_Required action:_ For the data below, give again exactly the lines from the one containing "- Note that" through the one containing "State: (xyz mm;", both ends included, and no others.

[[ The input open ]]

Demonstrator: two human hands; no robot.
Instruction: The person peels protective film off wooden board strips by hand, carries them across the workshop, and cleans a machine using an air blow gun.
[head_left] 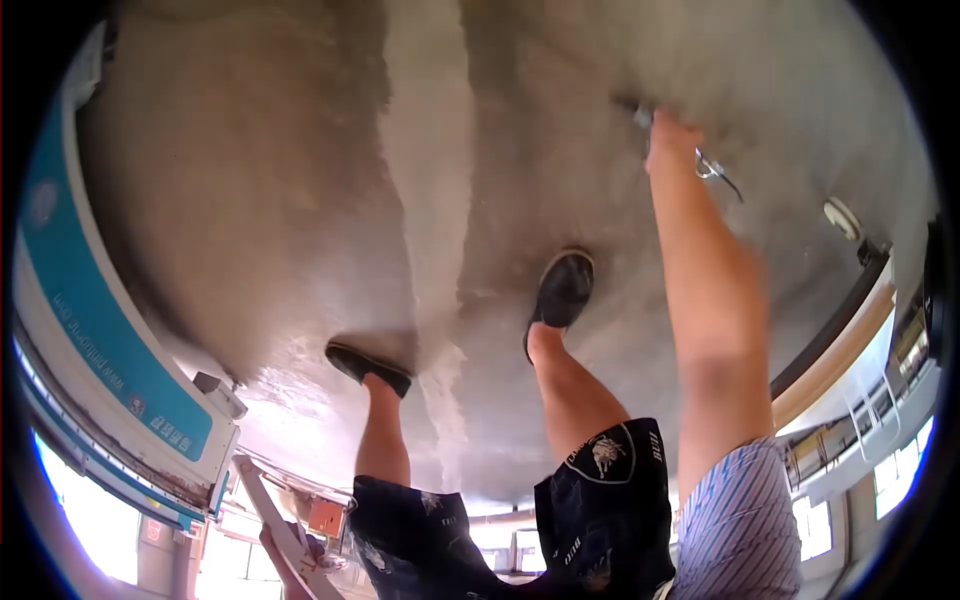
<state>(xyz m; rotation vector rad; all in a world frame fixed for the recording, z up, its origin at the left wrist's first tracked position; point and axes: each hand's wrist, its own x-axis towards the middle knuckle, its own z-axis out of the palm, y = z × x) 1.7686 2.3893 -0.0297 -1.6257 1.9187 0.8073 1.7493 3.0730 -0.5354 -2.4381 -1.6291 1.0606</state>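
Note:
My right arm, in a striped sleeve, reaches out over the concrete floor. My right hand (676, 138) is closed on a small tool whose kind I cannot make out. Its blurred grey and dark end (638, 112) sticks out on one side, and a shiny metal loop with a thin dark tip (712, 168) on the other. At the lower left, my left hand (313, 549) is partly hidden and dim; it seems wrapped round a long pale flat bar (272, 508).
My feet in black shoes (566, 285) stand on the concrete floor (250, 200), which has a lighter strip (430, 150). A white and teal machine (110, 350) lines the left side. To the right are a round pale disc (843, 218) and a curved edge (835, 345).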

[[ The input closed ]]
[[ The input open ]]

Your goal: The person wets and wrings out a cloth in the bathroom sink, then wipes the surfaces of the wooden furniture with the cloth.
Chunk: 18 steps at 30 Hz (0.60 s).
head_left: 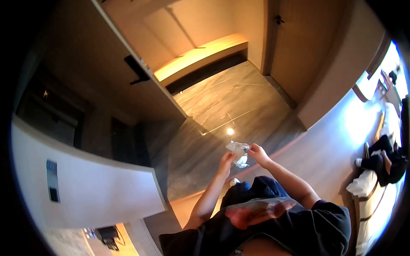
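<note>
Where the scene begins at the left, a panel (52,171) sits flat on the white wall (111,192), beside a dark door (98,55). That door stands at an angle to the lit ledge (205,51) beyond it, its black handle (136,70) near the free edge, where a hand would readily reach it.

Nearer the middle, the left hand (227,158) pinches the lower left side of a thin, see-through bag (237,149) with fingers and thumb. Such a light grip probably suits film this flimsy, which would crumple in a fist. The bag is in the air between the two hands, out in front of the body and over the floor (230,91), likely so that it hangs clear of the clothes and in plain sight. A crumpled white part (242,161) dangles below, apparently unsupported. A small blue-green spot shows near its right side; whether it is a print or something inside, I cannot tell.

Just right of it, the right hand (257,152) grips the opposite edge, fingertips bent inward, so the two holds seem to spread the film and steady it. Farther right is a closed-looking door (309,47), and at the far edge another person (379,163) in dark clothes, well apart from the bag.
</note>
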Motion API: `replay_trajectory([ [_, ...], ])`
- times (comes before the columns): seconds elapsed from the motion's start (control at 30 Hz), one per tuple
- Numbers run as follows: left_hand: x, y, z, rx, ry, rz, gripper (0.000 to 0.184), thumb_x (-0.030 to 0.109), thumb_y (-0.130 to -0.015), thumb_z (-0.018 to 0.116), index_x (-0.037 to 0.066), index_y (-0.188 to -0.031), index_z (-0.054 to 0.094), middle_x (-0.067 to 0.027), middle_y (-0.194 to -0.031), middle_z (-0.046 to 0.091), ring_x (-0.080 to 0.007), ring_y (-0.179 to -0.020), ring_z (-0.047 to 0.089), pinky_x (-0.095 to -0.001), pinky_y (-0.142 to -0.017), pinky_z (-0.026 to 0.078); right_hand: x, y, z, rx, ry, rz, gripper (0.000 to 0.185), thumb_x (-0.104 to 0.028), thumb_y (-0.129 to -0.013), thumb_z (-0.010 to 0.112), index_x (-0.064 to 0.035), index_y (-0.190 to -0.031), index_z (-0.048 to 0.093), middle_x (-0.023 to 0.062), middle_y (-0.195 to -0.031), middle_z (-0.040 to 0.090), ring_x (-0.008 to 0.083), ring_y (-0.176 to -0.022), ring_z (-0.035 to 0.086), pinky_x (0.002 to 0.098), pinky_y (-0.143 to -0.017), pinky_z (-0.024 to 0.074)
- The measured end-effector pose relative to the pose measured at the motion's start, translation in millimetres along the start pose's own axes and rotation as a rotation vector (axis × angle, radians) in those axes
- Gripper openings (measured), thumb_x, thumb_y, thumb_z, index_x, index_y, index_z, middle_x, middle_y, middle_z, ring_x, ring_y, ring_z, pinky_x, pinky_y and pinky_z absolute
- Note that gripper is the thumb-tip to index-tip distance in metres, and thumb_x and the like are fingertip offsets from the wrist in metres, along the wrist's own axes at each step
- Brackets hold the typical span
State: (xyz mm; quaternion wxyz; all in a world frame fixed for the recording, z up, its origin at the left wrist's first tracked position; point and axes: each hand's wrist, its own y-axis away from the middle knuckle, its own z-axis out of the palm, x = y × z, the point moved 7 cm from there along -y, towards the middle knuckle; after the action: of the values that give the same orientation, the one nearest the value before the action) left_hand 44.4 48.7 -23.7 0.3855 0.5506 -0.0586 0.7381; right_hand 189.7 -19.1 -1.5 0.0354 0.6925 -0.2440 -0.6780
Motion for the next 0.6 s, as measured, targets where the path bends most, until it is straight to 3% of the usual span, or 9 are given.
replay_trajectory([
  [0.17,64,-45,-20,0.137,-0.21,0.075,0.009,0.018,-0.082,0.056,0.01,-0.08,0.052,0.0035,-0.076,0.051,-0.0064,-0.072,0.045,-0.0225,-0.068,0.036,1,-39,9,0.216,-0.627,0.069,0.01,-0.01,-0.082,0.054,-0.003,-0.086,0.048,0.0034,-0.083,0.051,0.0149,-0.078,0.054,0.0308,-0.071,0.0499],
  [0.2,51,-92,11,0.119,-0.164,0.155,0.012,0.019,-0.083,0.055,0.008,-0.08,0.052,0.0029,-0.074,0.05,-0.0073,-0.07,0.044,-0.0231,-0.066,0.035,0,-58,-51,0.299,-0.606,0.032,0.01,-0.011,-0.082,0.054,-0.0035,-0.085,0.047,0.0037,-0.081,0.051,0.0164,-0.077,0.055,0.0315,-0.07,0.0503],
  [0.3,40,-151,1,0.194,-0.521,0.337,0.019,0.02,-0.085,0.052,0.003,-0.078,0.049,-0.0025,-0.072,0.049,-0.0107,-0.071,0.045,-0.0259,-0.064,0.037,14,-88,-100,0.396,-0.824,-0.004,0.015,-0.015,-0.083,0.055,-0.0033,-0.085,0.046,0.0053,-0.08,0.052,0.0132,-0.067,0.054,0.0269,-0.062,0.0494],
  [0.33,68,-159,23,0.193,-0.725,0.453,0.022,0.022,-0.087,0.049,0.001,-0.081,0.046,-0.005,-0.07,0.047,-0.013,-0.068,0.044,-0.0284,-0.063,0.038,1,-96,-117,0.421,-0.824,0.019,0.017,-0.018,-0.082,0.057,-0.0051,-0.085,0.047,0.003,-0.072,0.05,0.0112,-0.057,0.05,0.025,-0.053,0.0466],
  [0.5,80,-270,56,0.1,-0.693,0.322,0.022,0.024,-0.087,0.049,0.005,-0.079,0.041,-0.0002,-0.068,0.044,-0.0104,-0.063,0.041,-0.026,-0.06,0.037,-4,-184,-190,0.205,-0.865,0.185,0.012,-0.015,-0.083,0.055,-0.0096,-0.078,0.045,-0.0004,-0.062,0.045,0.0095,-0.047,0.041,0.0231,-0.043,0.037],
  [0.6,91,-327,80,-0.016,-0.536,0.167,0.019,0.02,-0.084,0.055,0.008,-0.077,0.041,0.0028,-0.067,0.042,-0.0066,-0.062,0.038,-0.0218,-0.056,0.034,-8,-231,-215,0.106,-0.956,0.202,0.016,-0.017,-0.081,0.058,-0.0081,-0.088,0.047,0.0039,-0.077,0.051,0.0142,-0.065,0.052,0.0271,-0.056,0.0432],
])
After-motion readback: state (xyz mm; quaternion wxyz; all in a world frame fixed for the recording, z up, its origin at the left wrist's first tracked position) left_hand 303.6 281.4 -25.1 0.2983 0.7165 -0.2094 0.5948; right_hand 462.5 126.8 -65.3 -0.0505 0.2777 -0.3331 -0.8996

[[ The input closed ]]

_Output:_
- Note that gripper is the thumb-tip to index-tip distance in metres, and thumb_x and the like are fingertip offsets from the wrist in metres, along the wrist's own axes at each step
- Brackets hold the typical span
State: (xyz mm; quaternion wxyz; all in a world frame fixed for the recording, z up, its origin at the left wrist's first tracked position; point and axes: each hand's wrist, its own y-axis away from the middle knuckle, its own z-axis out of the palm, x = y × z, the point moved 7 cm from there along -y, towards the middle knuckle; after the action: of the values that give the same orientation, the one nearest the value before the action) left_hand 44.4 48.7 -23.7 0.3855 0.5506 -0.0586 0.7381; right_hand 189.7 -19.1 -1.5 0.0354 0.6925 -0.2440 -0.6780

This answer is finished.